Among the entries below, count the lines that contain the word "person". Write down only the total.

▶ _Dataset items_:
=-=-=

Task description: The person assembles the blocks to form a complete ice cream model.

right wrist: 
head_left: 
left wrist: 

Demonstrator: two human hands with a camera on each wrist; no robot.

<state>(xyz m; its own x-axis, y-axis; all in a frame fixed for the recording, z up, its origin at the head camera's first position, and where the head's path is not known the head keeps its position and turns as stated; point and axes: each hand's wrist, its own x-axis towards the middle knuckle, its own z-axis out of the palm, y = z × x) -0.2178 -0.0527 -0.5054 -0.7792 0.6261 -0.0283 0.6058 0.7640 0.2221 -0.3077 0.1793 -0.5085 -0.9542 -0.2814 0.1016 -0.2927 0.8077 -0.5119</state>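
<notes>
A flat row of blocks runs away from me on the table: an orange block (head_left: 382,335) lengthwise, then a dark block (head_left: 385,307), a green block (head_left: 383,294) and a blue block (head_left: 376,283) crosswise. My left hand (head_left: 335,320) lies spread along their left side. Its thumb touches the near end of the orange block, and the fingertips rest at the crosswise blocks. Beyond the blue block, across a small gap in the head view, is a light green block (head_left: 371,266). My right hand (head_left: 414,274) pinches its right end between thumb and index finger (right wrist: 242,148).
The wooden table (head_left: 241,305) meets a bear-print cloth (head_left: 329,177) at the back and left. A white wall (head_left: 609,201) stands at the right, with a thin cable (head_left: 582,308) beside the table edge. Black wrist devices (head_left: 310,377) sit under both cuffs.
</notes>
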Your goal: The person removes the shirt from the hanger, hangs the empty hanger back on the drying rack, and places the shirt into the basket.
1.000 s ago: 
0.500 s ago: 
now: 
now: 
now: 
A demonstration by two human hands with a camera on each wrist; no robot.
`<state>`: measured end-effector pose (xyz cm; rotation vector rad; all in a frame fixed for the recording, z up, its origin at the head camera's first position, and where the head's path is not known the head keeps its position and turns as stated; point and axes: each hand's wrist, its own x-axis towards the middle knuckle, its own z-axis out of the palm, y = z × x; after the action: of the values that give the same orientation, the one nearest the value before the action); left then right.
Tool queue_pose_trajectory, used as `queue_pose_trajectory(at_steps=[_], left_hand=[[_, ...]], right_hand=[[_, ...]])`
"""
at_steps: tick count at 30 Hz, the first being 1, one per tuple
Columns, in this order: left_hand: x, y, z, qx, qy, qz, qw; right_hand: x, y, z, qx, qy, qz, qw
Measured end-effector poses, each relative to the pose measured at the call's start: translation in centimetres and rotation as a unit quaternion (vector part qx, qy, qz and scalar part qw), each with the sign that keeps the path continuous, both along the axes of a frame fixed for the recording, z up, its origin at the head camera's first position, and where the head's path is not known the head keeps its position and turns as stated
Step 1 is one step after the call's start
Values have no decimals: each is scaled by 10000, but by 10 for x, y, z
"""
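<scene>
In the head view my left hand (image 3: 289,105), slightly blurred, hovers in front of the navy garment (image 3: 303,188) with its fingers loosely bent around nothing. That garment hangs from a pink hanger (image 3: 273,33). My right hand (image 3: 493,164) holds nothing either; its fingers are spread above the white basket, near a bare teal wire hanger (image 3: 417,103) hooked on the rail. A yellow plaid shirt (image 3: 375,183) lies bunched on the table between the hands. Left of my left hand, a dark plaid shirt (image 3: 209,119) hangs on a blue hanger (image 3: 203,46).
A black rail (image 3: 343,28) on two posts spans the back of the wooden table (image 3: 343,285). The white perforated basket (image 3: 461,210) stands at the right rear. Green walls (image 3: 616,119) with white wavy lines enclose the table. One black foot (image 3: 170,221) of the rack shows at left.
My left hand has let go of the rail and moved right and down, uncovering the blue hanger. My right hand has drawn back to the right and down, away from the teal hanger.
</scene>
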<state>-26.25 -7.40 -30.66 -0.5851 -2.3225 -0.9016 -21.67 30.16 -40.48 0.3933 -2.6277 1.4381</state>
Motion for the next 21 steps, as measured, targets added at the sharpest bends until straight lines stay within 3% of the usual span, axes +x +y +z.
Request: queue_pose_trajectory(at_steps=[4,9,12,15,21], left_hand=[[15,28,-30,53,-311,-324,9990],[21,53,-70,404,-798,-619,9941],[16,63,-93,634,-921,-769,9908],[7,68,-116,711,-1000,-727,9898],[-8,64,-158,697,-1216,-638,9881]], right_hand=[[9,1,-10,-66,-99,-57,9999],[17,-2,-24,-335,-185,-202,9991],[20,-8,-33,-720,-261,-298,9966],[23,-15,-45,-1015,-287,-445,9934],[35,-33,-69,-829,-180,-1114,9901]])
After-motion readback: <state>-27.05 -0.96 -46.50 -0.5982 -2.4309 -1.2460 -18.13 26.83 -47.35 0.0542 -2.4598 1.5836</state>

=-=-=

▶ _Problem solution_:
2